# Lexi at 6 weeks pregnant



## 3SweetGoldens

I took some pictures today of all my Kid's! Here are the shots of Lex. So nice to see a bit of clearing today, as it is supposed to rain the most of the next 10 days. Lexi just loved being outside, just enjoyed grabbing pieces of wood, just like the boys! :doh: She was tired when we came inside, and enjoyed her nap on the couch. Only three more weeks to go, and MORE babies for the forum to watch for!:smooch:


----------



## rictic

aww sweet. shes looking good for a mum to be.


----------



## olik

she looks so pooped on the couch.


----------



## Oaklys Dad

She looks like she is glowing to me. Glad she got out of the house and had some fun today.


----------



## Alohaimee

Gosh! She is just beautiful! I can't wait to see her pups!!


----------



## ataylor

She is beautiful. Who is the sire of the soon-to-be puppies?


----------



## BeauShel

She is beautiful and looks relaxed on the couch.


----------



## 3SweetGoldens

ataylor said:


> She is beautiful. Who is the sire of the soon-to-be puppies?


 
Thank you everyone for the nice comments on Lexi. We have decided to do a repeat breeding to Sol. We did a lot of research, test breeding, etc. on Lexi's first breeding. We made the decision to do a line breeding on her with Colorbooks Nothing Like the Sun...Sol. His owner also has another Beautiful Stud, but we were so thrilled with the first litter, the pups were smart, beautiful, with outstanding temperaments...what more could we ask for!  We are hoping for another outstanding litter. 
Here is a link to Sol on K-9 data. Lexi's is here as well.

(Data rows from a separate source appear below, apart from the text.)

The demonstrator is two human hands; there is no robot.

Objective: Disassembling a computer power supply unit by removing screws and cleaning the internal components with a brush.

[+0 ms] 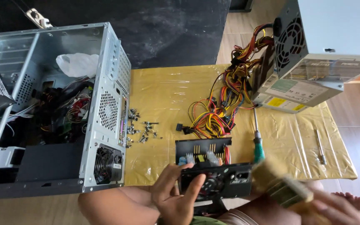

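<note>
The left hand (173, 193) held a black power box (215, 181) up by its left end, fingers wrapped around it, so its open side faced the person. The right hand (334, 208) gripped a brush (280, 185), its bristles near the box's right end. A green screwdriver (258, 141) and small screws (140, 127) lay close by on the yellow sheet (163, 91), easy to reach. The open computer case (55, 108) lay on its side at the left.

Pale and yellow labels (297, 95) on grey box (334, 37)
</note>
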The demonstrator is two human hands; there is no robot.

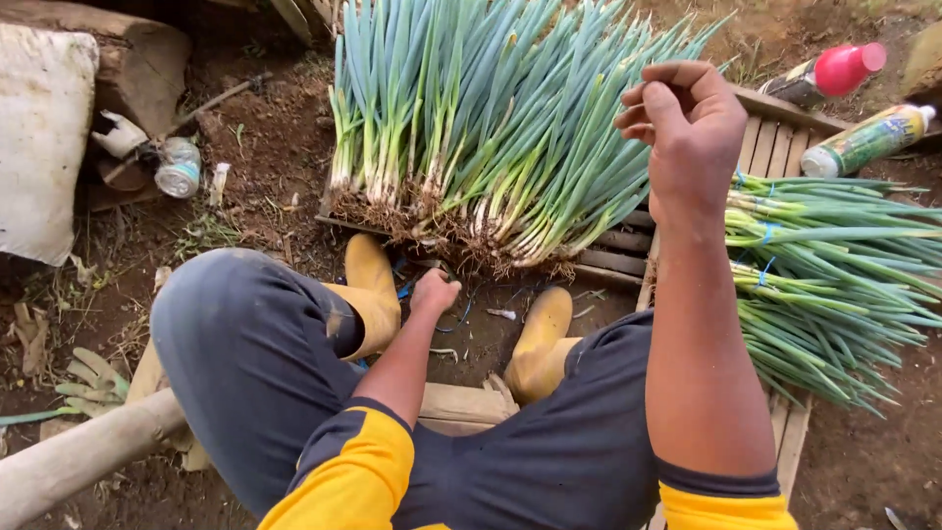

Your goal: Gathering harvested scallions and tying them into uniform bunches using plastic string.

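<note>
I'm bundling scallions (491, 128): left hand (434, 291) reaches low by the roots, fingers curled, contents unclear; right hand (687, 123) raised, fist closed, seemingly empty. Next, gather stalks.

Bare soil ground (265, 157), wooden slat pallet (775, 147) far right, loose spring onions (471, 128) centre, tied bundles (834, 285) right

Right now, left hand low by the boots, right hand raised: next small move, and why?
Probably the left hand reaches forward to the root ends of the loose spring onions. It sits closed just short of them, between the yellow boots, while the right hand hangs closed above the pile. The bundles on the right are already tied with blue bands.
</note>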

Colorbook's Nothing Like the Sun


Fairwinds Classy Alexus Lynn


----------



## amy22

awww shes beautiful and she must have had a great time outside cuz she looks pooped out!!! I cant wait to see the puppies!!!


----------



## goldengirls550

Aww cute. Congrats for the mommy to be. I heard 10 maybe 11 pups.. Wow!


----------



## LuckOfTheGold

she is beauitful


----------